The state Taxation and Revenue Department also wants to raise the fee it charges to collect and distribute taxes for cities - even if the cities are projected to get less anyway.

So the bean counters, still looking to raise another $12 million for state government, took a sharp pencil to finagle what is and isn't taxation in questionable areas.

Now transactions within municipal agencies aren't taxable; utility stand-by charges are off the hook; tax will be charged on the full amount of a sale collected; landfill operations won't be included in the tax on garbage collection.

School bake sales will be taxable, but a car wash won't since taxes must be paid on fund-raisers that include sales of goods; portions of tuition paid to universities to subsidize student admissions to sporting events will be taxed.

"There are still serious concerns about portions of the governmental gross receipts tax," says Fulginiti. "We'll keep after it and take our concerns to the governor and the legislature.

"Municipalities are being left in a dilemma."

And all of that has nothing to do with local option taxes.

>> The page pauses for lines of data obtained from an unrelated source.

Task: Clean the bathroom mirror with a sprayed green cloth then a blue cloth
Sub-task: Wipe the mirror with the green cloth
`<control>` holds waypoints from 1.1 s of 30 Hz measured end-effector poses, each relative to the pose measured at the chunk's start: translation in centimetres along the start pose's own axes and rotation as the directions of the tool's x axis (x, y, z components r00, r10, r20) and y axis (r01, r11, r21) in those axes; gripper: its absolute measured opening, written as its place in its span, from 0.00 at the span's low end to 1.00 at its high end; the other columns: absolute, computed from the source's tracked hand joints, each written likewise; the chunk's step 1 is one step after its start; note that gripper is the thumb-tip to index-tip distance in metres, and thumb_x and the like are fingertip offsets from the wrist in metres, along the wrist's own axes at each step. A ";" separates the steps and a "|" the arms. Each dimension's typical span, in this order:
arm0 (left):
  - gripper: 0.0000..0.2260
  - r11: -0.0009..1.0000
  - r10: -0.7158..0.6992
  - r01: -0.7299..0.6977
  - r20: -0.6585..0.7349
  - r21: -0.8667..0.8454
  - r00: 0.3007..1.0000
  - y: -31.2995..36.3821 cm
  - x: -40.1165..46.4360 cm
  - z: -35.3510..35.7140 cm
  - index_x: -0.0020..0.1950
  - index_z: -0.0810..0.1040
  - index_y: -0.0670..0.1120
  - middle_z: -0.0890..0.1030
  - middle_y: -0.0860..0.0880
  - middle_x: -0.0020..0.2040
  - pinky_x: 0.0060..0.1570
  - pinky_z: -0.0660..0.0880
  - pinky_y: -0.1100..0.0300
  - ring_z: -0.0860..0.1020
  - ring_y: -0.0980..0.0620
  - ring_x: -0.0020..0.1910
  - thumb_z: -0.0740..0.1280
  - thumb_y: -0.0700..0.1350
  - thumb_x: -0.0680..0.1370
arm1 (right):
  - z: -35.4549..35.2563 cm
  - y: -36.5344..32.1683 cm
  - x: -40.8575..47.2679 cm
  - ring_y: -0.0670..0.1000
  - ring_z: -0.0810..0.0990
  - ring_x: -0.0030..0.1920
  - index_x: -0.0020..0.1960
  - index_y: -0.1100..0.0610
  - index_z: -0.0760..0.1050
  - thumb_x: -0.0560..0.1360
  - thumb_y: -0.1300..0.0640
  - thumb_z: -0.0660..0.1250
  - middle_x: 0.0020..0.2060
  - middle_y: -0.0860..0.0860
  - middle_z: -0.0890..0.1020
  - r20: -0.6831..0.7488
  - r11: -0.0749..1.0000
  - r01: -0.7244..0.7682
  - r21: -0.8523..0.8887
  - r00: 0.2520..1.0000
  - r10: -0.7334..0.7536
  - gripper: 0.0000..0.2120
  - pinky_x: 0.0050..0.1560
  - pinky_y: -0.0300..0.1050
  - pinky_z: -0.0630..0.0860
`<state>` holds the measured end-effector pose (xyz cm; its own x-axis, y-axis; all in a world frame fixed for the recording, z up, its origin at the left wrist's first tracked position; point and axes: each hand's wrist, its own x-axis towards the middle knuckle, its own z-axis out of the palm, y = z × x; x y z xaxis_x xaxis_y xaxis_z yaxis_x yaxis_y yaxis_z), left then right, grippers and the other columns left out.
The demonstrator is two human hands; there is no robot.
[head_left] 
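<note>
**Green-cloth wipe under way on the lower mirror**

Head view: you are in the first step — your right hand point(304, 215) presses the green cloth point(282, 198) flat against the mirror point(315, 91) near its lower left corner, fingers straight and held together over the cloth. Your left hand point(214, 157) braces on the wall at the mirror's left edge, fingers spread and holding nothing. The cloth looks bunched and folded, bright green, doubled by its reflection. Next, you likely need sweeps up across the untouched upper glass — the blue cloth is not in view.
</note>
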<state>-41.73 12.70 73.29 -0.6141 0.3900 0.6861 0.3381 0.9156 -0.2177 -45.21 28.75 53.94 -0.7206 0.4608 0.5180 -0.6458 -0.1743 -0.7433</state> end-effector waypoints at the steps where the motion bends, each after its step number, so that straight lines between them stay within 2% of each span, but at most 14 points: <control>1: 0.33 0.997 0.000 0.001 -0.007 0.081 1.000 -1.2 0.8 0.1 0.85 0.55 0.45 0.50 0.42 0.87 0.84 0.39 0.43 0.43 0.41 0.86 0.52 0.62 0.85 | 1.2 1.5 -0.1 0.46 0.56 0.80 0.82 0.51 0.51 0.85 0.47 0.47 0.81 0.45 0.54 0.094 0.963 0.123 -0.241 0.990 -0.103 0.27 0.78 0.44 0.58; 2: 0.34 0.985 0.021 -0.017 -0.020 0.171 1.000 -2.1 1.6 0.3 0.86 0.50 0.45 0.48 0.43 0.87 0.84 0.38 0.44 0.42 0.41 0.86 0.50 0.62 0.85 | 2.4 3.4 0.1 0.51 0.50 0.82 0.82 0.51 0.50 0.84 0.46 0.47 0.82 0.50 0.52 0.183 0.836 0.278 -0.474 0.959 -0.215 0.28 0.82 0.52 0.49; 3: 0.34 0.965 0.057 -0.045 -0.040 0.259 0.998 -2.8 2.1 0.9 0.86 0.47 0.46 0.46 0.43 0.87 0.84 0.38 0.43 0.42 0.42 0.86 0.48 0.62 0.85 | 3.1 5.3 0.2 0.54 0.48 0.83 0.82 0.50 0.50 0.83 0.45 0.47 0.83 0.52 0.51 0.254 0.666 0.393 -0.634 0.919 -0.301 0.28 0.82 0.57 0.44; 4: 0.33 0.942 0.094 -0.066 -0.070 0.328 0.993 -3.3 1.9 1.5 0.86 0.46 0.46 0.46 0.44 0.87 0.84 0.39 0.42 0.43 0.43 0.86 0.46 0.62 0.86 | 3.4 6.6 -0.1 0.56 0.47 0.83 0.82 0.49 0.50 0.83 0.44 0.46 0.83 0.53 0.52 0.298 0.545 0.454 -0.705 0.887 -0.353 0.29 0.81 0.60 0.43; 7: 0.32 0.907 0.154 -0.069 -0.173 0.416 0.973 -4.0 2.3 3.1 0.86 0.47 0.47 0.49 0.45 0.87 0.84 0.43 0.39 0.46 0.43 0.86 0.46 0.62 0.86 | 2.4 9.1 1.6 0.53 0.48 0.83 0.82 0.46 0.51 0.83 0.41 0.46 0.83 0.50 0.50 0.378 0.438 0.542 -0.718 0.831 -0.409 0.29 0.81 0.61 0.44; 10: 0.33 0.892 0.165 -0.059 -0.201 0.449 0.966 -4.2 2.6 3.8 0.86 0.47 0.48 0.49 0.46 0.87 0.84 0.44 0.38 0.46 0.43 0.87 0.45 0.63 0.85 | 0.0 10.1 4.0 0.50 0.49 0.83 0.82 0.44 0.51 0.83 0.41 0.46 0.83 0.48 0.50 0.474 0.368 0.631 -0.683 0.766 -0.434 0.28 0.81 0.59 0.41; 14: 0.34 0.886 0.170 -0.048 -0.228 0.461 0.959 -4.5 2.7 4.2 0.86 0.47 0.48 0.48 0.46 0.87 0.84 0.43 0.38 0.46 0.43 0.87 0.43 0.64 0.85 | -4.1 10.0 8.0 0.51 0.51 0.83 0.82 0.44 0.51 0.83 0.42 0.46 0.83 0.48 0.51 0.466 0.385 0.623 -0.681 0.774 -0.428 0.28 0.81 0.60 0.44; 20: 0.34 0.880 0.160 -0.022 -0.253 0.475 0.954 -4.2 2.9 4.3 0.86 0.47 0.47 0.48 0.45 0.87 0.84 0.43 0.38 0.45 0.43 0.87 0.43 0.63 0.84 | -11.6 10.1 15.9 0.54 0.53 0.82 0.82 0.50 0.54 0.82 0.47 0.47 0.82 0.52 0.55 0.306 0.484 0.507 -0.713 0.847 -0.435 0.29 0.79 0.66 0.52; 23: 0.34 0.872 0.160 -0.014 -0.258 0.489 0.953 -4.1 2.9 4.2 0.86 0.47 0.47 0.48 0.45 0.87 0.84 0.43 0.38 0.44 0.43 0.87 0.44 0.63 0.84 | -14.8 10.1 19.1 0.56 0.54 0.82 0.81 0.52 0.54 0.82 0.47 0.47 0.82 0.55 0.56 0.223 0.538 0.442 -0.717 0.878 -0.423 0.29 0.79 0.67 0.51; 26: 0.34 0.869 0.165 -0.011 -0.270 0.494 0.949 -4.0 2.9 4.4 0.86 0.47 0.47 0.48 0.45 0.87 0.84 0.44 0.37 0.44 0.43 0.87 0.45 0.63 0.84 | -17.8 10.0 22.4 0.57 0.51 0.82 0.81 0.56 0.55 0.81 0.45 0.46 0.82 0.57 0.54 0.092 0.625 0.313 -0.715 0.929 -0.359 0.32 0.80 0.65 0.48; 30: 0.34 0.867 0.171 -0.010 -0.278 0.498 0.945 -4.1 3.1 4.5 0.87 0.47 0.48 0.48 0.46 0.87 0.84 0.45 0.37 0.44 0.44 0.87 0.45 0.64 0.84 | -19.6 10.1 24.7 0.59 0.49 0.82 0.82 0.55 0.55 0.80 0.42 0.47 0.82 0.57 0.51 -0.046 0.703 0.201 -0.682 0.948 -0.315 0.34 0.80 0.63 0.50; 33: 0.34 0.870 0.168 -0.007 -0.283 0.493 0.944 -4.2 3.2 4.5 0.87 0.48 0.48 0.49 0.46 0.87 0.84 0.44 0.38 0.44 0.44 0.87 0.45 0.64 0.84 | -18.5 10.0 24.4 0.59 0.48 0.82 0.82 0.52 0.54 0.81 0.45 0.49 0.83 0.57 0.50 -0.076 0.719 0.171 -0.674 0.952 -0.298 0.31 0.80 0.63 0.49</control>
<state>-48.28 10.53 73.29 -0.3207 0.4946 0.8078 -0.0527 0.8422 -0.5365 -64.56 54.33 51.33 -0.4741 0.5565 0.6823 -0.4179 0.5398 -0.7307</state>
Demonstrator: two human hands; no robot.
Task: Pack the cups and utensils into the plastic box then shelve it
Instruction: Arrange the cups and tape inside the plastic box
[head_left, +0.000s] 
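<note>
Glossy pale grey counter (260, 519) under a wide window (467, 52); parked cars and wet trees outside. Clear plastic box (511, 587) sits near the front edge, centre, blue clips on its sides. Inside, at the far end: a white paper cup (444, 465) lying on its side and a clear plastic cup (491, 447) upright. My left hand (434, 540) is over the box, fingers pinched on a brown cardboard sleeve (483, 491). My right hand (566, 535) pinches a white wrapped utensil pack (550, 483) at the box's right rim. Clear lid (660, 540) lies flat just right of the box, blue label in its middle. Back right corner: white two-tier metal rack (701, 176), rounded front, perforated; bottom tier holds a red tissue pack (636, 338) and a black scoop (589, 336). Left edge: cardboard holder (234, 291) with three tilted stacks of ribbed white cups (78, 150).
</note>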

Albuquerque Realtors, for instance, are miffed at a potential property tax hike to fund pay increases for Bernalillo County employees. Max Mansur, the board's director of government affairs, says if the county wants salary parity with city employees, then the county ought to look at its own house instead of the public pocket, namely in budget cuts elsewhere.

Mansur contends imposing the property tax hike could create a revolt among property owners as well as adversely affect the housing market.

"When you talk economic development, potential businesses do look at the instability of the tax base," says Fulginiti. "They want to live and work where there is a stable tax system."

Fulginiti notes that it is curious that municipalities, homebuilders, Realtors and the average individual taxpayer are all starting to sing the same tune: fight any new tax.

"The revolt could come from the grass roots," says Fulginiti. "You'll see bond issues being turned down, tax referendums failing. That'll be the sign of the revolt."

New Mexico's somewhat antiquated and always confusing tax structure is having long-range ramifications.